Problem requirements
Out of the entries that follow, copy each line containing "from".

Data for this task
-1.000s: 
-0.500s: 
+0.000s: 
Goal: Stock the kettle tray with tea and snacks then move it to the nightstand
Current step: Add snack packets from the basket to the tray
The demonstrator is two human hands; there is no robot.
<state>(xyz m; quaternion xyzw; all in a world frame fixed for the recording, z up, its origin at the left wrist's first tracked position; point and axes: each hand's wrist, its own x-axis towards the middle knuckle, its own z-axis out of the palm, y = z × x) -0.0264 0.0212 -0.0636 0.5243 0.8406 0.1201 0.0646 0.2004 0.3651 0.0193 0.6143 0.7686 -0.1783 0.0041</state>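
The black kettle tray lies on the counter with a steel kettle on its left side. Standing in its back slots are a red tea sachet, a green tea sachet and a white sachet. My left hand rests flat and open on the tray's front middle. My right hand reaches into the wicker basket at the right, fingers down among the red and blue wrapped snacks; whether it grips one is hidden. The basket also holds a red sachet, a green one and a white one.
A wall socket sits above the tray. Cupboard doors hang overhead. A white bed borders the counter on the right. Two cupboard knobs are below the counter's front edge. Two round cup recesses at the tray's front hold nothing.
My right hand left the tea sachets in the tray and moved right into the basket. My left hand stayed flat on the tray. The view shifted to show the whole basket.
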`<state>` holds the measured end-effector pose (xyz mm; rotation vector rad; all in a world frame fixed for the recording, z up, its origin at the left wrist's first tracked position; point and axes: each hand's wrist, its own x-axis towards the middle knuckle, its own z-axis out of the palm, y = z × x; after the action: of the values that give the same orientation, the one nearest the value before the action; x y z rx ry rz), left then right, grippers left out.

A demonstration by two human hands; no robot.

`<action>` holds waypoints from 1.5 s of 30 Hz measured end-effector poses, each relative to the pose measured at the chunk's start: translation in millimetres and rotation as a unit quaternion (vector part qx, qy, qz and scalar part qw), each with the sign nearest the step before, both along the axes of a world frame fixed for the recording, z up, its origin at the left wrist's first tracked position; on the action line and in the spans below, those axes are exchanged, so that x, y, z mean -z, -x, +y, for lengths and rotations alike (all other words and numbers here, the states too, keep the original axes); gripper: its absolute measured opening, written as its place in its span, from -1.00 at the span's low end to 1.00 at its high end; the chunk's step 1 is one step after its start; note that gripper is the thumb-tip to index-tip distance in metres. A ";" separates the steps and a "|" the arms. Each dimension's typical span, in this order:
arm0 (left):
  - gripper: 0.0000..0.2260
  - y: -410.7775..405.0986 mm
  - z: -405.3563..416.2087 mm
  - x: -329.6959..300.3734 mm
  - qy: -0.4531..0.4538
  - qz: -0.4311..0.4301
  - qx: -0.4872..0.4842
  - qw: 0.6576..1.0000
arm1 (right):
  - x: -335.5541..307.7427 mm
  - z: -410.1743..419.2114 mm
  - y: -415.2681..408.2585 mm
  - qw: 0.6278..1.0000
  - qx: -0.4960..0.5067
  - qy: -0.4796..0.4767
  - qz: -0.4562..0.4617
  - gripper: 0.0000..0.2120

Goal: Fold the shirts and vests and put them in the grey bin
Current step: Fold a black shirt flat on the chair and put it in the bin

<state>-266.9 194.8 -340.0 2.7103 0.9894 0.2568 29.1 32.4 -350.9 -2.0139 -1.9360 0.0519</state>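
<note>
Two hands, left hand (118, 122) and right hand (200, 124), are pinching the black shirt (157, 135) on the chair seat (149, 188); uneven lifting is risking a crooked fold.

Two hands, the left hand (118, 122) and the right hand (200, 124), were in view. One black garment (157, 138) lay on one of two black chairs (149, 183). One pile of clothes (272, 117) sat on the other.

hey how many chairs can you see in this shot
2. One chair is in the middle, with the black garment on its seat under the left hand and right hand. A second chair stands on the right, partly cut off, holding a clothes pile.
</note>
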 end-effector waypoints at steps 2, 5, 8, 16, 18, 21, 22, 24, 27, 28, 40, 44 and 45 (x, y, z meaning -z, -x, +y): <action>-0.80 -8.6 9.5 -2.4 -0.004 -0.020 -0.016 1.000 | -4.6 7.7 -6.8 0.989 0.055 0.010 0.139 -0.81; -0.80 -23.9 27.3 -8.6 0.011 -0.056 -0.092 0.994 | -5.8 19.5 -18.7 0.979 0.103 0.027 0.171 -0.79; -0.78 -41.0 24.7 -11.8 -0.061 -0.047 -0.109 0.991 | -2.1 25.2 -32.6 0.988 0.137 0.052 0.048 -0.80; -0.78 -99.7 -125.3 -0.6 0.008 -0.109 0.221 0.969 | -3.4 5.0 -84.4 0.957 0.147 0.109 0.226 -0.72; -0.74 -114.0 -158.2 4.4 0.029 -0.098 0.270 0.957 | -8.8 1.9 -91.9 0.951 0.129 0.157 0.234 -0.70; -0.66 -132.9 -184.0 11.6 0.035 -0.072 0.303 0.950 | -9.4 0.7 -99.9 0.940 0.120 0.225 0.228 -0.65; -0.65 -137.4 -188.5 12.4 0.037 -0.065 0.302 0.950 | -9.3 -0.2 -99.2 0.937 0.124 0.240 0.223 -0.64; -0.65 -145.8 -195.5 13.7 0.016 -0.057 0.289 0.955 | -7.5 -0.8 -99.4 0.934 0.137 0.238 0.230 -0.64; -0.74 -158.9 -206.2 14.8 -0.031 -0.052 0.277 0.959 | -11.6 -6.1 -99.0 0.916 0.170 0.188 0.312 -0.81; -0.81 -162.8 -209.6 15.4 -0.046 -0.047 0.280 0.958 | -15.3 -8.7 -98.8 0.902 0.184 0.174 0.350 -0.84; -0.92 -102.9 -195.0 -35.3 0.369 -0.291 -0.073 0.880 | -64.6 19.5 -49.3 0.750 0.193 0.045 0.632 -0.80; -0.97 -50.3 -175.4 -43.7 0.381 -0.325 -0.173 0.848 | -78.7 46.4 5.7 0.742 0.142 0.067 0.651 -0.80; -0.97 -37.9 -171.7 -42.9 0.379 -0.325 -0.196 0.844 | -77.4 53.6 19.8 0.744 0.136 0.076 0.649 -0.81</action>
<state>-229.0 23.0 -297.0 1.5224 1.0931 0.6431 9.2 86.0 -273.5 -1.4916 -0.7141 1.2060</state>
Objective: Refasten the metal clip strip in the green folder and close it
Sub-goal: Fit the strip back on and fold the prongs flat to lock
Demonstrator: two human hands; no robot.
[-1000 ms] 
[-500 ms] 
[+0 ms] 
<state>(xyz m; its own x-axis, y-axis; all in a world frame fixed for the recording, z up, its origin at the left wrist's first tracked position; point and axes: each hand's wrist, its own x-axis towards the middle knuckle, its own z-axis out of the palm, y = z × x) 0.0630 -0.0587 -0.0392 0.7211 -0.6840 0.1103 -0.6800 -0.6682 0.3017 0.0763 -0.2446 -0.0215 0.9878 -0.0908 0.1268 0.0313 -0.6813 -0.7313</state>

The completed task
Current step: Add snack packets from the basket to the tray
`<action>` holds waypoints from 1.5 s of 30 Hz measured end-effector poses, each relative to the pose measured at the chunk's start: translation in millimetres and rotation as a unit quaternion (vector part qx, qy, qz and scalar part qw), each with the sign nearest the step before, both along the axes of a world frame fixed for the recording, z up, its origin at the left wrist's first tracked position; on the action line and in the spans below, those axes are exchanged, so that x, y, z mean -z, -x, +y, for lengths and rotations alike (all other words and numbers here, the states too, keep the original axes); gripper: its absolute measured opening, written as its place in its span, from -1.00 at the span's low end to 1.00 at its high end; the chunk's step 1 is one step after its start; note that gripper is the thumb-tip to index-tip distance in metres. A ";" separates the steps and a "|" the arms. Each dimension's typical span, in this order:

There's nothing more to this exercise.